• journal_title：American Mineralogist
• Contributor：Veronica D’Ippolito ; Giovanni B. Andreozzi ; Ferdinando Bosi ; Ulf Hålenius
• Publisher：Mineralogical Society of America
• Date：2012-11-01
• Format：text/html
• Language：en
• Identifier：10.2138/am.2012.4138
• journal_abbrev：American Mineralogist
• issn：0003-004X
• volume：97
• issue：11-12
• firstpage：1828
• section：Articles

Natural blue Co-bearing spinel crystals are rare and actively sought as gemstones, while synthetic blue Co-bearing spinel powders are largely used as ceramic pigments. High-quality spinel single crystals with compositions closely corresponding to the solid-solution series spinel sensu stricto (MgAl₂O₄)-cobalt spinel (CoAl₂O₄) were produced by flux growth method, with Na₂B₄O₇ as flux. Low-cooling rates (2 °C/h) and linear temperature profiles were applied in the thermal interval 1200–800 °C, followed by rapid cooling. Thermal runs were performed in reducing atmosphere (f_O2 10⁻⁸–10⁻¹⁵ bars) created by a continuous flow of a CO₂:H₂ mix with a ratio of 100:4 (cm³/min). Ten experiments were successfully carried out and hundreds of inclusion-free gem-quality single crystals (up to 1 mm large) were produced in each of them, sometimes together with crusty aggregates and microcrystalline powder. Selected crystals were investigated by SEM/EDS X-ray mapping to check for compositional homogeneity and by electron-microprobe analysis to obtain the chemical formula. Crystals were found to be chemically homogeneous and entirely representing the MgAl₂O₄-CoAl₂O₄ solid-solution series, with the latter component ranging from 7 to 100%. With increasing Co²⁺ contents, the crystals vary in color from light blue to intensely dark blue in daylight.
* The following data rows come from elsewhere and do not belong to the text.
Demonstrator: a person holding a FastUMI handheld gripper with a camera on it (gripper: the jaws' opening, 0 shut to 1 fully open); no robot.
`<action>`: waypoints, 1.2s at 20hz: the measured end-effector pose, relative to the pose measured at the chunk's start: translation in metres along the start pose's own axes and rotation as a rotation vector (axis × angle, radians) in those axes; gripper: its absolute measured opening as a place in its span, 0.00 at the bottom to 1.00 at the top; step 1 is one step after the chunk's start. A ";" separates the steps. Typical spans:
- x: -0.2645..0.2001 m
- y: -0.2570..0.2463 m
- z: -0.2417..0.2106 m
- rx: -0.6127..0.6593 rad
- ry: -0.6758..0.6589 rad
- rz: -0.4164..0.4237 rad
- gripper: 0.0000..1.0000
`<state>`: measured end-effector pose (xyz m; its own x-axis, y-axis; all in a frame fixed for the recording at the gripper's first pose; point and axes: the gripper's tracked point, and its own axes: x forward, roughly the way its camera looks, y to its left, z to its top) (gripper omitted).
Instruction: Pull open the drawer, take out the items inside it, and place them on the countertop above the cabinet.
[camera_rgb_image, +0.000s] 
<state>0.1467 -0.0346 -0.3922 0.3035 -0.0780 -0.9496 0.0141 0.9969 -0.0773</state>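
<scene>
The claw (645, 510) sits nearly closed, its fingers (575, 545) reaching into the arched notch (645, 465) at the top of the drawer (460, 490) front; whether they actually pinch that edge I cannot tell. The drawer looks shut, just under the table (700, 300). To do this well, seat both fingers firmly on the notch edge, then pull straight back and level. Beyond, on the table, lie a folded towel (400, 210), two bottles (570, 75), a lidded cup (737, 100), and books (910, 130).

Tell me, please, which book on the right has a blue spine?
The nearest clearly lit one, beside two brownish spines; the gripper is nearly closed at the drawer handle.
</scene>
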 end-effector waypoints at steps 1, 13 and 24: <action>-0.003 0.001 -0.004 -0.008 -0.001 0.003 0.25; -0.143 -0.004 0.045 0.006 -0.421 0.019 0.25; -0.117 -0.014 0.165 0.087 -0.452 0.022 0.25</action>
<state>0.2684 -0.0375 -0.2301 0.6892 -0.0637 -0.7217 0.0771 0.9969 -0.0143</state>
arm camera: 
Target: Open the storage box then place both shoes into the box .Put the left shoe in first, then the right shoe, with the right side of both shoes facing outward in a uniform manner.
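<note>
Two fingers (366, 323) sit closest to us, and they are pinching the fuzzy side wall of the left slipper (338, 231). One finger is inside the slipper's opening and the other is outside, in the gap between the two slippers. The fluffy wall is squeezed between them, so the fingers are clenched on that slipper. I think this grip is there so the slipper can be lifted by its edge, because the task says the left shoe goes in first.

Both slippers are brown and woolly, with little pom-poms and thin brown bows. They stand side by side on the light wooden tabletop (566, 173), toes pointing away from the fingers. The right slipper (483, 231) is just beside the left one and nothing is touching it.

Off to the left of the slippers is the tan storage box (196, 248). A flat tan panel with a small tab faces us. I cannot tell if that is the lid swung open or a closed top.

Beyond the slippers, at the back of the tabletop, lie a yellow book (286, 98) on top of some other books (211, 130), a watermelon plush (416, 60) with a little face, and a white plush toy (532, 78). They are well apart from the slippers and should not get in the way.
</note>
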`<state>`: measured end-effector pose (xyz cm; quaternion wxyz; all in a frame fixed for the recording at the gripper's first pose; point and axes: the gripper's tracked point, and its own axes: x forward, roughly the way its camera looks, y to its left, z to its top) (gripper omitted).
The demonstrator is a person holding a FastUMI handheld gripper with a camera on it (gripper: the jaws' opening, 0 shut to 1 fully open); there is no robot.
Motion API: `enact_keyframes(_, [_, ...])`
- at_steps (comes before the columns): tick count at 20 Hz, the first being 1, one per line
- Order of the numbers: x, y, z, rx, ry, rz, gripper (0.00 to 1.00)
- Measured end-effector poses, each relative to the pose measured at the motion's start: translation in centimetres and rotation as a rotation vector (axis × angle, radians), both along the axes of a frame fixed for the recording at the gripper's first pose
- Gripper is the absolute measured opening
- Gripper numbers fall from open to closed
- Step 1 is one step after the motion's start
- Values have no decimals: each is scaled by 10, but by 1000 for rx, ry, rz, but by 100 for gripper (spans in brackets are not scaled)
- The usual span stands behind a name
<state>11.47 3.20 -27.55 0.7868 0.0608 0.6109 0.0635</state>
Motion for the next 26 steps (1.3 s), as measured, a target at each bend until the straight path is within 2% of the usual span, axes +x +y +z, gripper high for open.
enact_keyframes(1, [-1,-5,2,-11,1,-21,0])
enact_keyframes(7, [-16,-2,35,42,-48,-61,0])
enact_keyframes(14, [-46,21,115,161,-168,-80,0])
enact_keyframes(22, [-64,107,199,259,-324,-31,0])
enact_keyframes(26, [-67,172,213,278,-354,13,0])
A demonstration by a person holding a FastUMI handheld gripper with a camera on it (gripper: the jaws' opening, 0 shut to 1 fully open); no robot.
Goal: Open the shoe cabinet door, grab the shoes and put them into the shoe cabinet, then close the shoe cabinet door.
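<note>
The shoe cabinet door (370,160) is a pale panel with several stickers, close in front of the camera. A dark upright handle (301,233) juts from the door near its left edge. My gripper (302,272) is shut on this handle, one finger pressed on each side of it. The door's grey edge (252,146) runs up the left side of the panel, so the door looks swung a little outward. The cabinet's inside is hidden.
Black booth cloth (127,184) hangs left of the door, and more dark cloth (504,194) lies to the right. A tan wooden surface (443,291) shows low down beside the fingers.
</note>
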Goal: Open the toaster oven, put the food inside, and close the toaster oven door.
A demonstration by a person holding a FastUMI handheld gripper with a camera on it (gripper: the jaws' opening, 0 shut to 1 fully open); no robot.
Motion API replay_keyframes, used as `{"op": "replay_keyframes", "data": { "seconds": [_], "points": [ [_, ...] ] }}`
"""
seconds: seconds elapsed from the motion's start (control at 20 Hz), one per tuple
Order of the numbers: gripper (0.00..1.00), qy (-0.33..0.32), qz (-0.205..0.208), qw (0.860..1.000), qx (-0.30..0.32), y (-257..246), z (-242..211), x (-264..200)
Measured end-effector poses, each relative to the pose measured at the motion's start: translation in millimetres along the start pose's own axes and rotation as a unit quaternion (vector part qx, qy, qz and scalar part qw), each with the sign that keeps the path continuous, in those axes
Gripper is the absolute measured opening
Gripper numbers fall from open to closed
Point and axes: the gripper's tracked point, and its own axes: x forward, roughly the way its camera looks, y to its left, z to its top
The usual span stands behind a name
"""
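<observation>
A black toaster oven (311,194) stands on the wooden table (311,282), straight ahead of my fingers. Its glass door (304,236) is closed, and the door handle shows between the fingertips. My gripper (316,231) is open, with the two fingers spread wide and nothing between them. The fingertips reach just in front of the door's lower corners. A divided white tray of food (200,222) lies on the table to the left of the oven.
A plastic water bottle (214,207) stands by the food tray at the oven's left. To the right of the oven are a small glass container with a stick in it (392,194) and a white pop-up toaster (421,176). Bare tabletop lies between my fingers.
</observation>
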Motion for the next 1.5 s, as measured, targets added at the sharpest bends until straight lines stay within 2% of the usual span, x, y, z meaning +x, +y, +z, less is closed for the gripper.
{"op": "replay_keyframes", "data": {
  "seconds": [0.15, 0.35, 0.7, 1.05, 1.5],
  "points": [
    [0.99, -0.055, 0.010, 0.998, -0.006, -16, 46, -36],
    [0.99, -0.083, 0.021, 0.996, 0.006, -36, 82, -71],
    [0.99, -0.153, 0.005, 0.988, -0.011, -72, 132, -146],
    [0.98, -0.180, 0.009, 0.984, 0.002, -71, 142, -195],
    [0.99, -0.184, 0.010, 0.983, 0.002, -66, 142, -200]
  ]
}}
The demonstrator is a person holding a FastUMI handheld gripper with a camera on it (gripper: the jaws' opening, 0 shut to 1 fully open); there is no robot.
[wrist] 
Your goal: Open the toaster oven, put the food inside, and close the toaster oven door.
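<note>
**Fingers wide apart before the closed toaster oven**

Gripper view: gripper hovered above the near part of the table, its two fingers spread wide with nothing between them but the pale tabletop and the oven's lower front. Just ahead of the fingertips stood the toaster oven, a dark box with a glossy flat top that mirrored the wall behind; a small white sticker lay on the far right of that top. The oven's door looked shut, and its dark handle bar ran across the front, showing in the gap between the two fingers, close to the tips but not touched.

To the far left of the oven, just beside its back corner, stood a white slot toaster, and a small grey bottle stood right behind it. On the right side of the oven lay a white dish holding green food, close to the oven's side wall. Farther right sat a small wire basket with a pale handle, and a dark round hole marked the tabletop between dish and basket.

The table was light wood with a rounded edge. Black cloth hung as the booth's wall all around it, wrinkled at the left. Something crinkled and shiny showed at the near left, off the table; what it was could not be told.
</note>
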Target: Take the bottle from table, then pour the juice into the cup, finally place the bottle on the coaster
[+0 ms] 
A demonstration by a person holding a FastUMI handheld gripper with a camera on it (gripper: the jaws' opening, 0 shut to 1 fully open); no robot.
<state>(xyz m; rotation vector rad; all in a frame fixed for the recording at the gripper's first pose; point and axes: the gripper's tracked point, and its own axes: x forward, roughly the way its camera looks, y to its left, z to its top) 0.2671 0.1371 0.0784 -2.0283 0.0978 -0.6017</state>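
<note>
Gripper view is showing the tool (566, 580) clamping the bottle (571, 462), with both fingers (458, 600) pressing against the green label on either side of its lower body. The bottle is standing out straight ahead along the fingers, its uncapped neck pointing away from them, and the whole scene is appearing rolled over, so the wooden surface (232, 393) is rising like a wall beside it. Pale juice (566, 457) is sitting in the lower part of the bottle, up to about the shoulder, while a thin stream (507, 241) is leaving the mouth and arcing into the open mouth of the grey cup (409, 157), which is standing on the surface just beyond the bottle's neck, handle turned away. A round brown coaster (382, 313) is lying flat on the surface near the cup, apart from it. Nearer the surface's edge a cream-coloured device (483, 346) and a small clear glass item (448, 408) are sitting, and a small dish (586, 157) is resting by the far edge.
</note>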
The unit-cell parameter a increases from 8.084 to 8.105 Å along the solid-solution series, and the observed increase is determined more by the inversion degree than by the variation in Co contents. The composition of crystal products does not correspond to the composition of the starting oxide mixture, being cobalt enriched in the crystals. A tentative explanation of this behavior is suggested by considering possible ionic potential as well crystal field stabilization effects.